Wenn Institutionen auf existenzielle Probleme nicht reagieren können, verlieren sie schnell ihre Legitimität. Dieser Verlust kann sich von oben nach unten ausbreiten. Wenn es aber kein Personal gibt, das diejenigen, die die Legitimität ihres Handelns verloren haben, ersetzt, dann zerfällt die gesamte Struktur. Dann müsste Staatlichkeit völlig neu von unten nach oben geschaffen werden.
Das ist möglich, aber ist es das auch mit 140 Geschlechtern und erfundenen Pronomen? Woher sollen die Disziplin und die Hingabe kommen, die für einen Neuaufbau erforderlich wären? Wenn es in der gesamten Gesellschaft keine Vorstellung einer positiven Zukunft mehr gibt und nichts als gültig akzeptiert wird, das über das Individuum hinausgeht, dann ist ein Zusammenbruch, was auch immer ihn auslöst, nicht aufzuhalten und endet nicht in der Anomie, der Auflösung der Herrschaft, sondern im absoluten Kulturverlust.

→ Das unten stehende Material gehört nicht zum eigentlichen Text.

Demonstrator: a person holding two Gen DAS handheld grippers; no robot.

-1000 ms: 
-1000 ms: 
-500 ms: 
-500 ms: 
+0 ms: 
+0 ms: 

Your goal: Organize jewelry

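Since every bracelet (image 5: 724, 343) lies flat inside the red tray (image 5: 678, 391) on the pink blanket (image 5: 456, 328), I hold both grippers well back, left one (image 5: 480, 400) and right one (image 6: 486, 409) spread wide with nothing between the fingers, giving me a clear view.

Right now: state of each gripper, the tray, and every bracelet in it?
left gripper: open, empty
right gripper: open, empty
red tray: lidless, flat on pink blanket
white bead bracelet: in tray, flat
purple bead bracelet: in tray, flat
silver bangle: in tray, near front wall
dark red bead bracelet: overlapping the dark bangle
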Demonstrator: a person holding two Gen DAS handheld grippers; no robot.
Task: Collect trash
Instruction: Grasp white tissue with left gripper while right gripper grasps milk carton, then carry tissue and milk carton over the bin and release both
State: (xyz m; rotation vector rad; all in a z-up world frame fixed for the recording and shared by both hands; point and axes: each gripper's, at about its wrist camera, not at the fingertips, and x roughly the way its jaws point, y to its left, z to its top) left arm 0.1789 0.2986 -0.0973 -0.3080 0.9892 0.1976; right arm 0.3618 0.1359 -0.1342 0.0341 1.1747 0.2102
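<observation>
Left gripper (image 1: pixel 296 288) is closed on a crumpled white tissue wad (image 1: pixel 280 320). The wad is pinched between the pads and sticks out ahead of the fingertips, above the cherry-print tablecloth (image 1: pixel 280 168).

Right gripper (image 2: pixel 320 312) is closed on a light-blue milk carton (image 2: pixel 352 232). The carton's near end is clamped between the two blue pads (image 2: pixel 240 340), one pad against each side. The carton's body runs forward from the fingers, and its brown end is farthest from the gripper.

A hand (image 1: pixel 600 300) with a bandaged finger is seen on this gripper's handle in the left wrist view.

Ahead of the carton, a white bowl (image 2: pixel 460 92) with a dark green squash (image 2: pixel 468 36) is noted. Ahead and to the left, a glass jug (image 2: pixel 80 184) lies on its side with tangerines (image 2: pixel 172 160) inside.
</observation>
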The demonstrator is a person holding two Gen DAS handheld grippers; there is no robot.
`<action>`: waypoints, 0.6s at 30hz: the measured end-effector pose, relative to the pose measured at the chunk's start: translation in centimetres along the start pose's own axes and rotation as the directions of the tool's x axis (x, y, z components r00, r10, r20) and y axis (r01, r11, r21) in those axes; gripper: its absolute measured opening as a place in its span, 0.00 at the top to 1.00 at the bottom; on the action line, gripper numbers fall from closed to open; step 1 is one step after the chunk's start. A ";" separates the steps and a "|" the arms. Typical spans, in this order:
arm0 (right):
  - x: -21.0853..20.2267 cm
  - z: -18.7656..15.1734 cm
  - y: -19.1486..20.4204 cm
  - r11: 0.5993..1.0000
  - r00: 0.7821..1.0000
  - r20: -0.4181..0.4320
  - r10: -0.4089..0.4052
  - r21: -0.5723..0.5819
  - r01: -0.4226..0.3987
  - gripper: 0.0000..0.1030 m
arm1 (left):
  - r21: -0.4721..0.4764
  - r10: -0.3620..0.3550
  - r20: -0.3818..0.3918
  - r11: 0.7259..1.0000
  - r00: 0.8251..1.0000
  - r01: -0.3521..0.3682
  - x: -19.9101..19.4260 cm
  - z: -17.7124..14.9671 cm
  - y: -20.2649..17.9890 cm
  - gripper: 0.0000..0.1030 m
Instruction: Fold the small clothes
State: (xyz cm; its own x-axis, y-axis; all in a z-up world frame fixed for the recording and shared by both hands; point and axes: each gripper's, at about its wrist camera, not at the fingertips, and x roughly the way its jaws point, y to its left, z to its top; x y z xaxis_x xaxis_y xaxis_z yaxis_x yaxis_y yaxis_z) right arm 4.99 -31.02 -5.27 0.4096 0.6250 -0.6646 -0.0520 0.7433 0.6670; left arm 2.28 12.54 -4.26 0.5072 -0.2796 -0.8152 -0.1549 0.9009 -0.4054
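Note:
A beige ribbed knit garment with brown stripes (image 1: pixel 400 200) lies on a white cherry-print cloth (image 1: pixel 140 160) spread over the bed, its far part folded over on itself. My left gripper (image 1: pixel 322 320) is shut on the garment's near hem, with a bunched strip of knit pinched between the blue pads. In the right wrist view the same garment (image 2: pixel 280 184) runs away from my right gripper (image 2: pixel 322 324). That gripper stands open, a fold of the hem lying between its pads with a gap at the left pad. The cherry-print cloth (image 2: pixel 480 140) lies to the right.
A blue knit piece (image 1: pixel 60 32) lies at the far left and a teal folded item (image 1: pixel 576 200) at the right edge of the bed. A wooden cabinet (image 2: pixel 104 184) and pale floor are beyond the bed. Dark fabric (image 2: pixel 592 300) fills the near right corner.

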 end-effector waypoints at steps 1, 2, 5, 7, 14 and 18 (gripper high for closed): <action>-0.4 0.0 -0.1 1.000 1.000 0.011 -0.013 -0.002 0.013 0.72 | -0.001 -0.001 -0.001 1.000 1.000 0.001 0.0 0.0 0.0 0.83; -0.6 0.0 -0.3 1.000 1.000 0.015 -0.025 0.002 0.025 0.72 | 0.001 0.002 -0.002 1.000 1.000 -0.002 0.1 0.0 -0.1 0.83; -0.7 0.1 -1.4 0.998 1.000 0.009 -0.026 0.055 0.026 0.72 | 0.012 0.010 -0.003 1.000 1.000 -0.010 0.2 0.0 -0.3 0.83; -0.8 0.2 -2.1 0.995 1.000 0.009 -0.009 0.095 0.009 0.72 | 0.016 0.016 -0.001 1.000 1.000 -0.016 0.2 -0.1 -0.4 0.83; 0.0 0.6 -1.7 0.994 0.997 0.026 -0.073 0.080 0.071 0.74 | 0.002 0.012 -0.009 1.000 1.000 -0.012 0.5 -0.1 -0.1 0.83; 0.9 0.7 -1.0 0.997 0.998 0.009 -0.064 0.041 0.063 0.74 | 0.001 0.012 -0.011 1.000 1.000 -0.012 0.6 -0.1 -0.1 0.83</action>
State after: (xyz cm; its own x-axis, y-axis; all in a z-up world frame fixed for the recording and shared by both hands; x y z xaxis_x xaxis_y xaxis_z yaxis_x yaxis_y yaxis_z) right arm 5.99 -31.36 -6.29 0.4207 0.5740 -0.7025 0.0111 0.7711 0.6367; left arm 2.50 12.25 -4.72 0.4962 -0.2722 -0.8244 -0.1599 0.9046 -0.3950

Ist das eine übertriebene Sorge? Es sieht doch alles noch ganz normal aus, und zumindest tun die meisten so, als wäre alles in Ordnung, selbst wenn man sich immer wieder über all die Dinge aufregt, die nicht funktionieren. Aber die neoliberale Orgie der letzten Jahrzehnte, die alles bis in den letzten Winkel auf Verwertbarkeit ausgerichtet und alles nicht Verwertbare eliminiert hat, hat das Land ausgesaugt, wie eine Spinne eine Fliege aussaugt.
Die Corona-Politik konnte auf einer Vereinzelung aufsetzen, die ohnehin schon dafür gesorgt hat, dass sich die meisten in permanentem Stress befinden. Auf die Basis dieses dauerhaften Unglücks wurde nun erst Infektionspanik gesetzt, und jetzt mit Kriegshysterie nachgelegt. Es gibt Studien, die besagen, dass Menschen in Panik besonders empfänglich für Propaganda sind. Panik wird durch das Fehlen der Kollektivität noch verstärkt. Die tiefe persönliche Verunsicherung, die so entsteht, paralysiert, was bedeutet, dass auf weitere Krisen nicht mehr reagiert werden kann.
Das Land ist eine leere Hülle, und es braucht nicht allzu viel Druck, und diese Hülle zerbricht. Vielleicht passiert es diesen Winter noch nicht. Das wäre Glück. Das Schlimmste an der gegenwärtigen Lage ist, dass es immer politische Kräfte gab, die ein besseres Leben für die Menschen anstrebten, aber sie so gründlich zerstört wurden, dass fast nichts mehr davon übrig ist.
Für die überwiegende Mehrheit der Bevölkerung wäre es möglich, mit allen Ländern der Erde friedlich zusammenzuleben und gleichzeitig einen gesicherten Lebensstandard zu haben. Es sind die Milliardäre, die dies nicht können und die nun versuchen, alles mit in den Untergang zu ziehen. Aber es fehlt ja bereits die politische Kraft, dieses verhängnisvolle Bündnis mit den Vereinigten Staaten zu zerbrechen. Solange dieses Bündnis besteht, solange Deutschland nicht einzig im Interesse seiner Menschen regiert wird, ist der völlige, nicht nur ökonomische, sondern auch kulturelle Untergang eine wahrscheinliche Entwicklung.